Exercise description >>
For this exercise, copy all the data exactly and include none of the pictures.

━━━━━━━━━━

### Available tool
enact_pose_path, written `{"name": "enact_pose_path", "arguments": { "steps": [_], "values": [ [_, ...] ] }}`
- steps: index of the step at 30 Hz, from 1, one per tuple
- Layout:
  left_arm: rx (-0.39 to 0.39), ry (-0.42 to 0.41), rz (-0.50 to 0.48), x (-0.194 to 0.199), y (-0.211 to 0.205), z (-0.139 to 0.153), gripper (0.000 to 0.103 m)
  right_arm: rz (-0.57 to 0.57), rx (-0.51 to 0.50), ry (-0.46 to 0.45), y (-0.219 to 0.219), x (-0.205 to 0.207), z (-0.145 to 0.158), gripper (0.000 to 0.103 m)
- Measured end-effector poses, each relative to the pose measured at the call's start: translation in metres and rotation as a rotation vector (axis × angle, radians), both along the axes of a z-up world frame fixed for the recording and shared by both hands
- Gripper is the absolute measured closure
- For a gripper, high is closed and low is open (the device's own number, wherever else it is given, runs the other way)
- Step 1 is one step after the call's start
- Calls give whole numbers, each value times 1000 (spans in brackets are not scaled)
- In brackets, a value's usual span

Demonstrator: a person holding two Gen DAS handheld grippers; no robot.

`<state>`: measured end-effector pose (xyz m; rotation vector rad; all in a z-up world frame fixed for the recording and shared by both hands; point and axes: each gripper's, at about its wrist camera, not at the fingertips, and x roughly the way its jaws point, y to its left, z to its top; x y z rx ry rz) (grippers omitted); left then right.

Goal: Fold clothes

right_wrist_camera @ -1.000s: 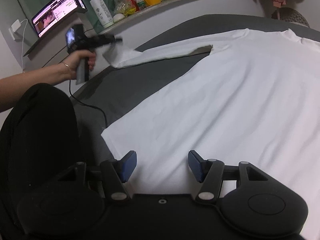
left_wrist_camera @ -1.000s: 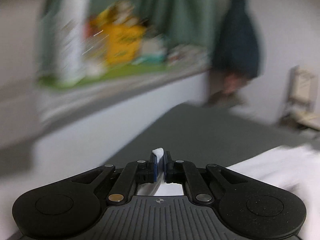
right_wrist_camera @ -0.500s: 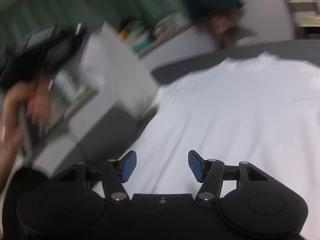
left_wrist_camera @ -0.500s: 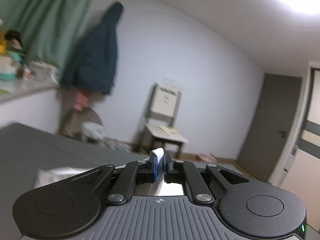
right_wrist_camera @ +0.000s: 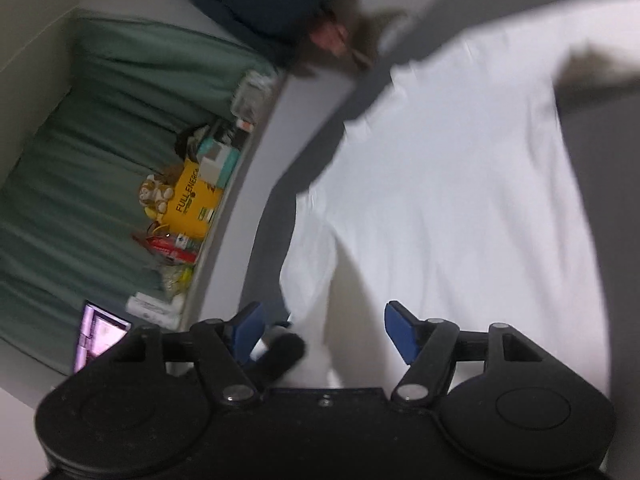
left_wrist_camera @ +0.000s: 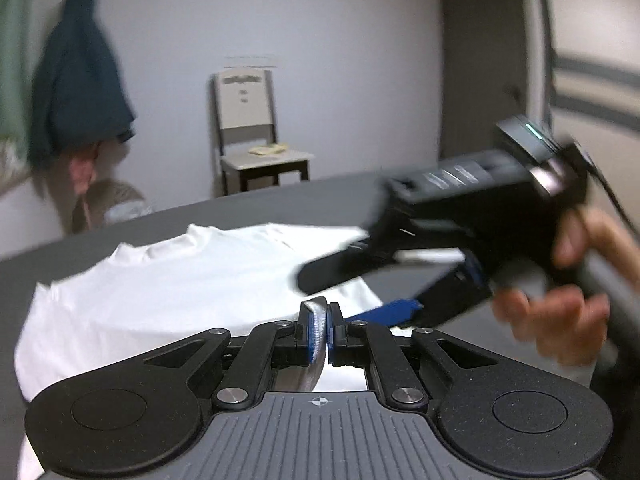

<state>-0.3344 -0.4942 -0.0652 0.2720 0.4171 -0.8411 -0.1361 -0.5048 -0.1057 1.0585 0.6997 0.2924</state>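
Left wrist: white shirt (left_wrist_camera: pixel 168 292) between closed jaws

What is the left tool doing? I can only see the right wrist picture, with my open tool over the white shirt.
Observer: The left tool is shut, pinching a fold of the white shirt.
Operator: Is there any furniture past the grey surface?
Observer: Yes, a chair stands beyond it, with something pale on its seat.
Operator: Can you see a way out?
Observer: A dark door is to the right of the chair.
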Motion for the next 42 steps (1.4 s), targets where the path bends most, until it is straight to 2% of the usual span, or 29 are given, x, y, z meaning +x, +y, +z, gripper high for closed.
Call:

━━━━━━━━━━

Solution for this problem >>
### Available tool
enact_pose_path, written `{"name": "enact_pose_path", "arguments": { "steps": [_], "values": [ [_, ...] ] }}`
- steps: index of the step at 30 Hz, from 1, one per tuple
- Layout:
  left_arm: rx (-0.39 to 0.39), ry (-0.42 to 0.41), rz (-0.50 to 0.48), x (-0.194 to 0.199), y (-0.211 to 0.205), z (-0.139 to 0.153), gripper (0.000 to 0.103 m)
  right_arm: rz (-0.57 to 0.57), rx (-0.51 to 0.50), ry (-0.46 to 0.45), y (-0.219 to 0.219), x (-0.205 to 0.207), z (-0.145 to 0.158), gripper (0.000 to 0.103 m)
- Measured end-effector poses, each relative to the pose measured at the call's start: translation in metres and rotation as a rotation vector (axis × angle, radians), both along the axes of a z-up world frame fixed for the recording and shared by both hands
- Gripper is the absolute measured closure
- For a gripper, high is closed and low is open (the device's own number, wherever else it is given, runs the other way)
- Step 1 is one step after the call's start
- Calls give whole numbers, each value times 1000 (spans in brackets are not scaled)
- In brackets, a value's usual span

Demonstrator: a person holding two Gen DAS handheld grippers; no robot.

`<state>`: measured end-effector pose (xyz m; rotation vector rad; all in a z-up world frame fixed for the recording and shared by both hands; point and axes: each gripper's, at about its wrist camera, not at the fingertips, and x roughly the way its jaws point, y to its left, z to its top; x y z rx ry rz) (grippers omitted); left then right.

Goal: Fold clothes

right_wrist_camera @ -1.000s: 
left_wrist_camera @ -1.000s: 
right_wrist_camera @ -0.500s: 
left_wrist_camera @ -0.500s: 
right_wrist_camera @ +0.000s: 
left_wrist_camera @ +0.000s: 

<state>-0.3344 -0.4942 -0.0652 0.2720 0.4171 -0.8411 -0.1361 -0.5048 -0.1057 1.0585 0.6997 0.2924</state>
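Left wrist: white shirt (left_wrist_camera: pixel 168 292) between closed jaws

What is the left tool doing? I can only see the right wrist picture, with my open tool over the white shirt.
Observer: The left tool is shut, pinching a fold of the white shirt.
Operator: Is there any furniture past the grey surface?
Observer: Yes, a chair stands beyond it, with something pale on its seat.
Operator: Can you see a way out?
Observer: A dark door is to the right of the chair.
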Motion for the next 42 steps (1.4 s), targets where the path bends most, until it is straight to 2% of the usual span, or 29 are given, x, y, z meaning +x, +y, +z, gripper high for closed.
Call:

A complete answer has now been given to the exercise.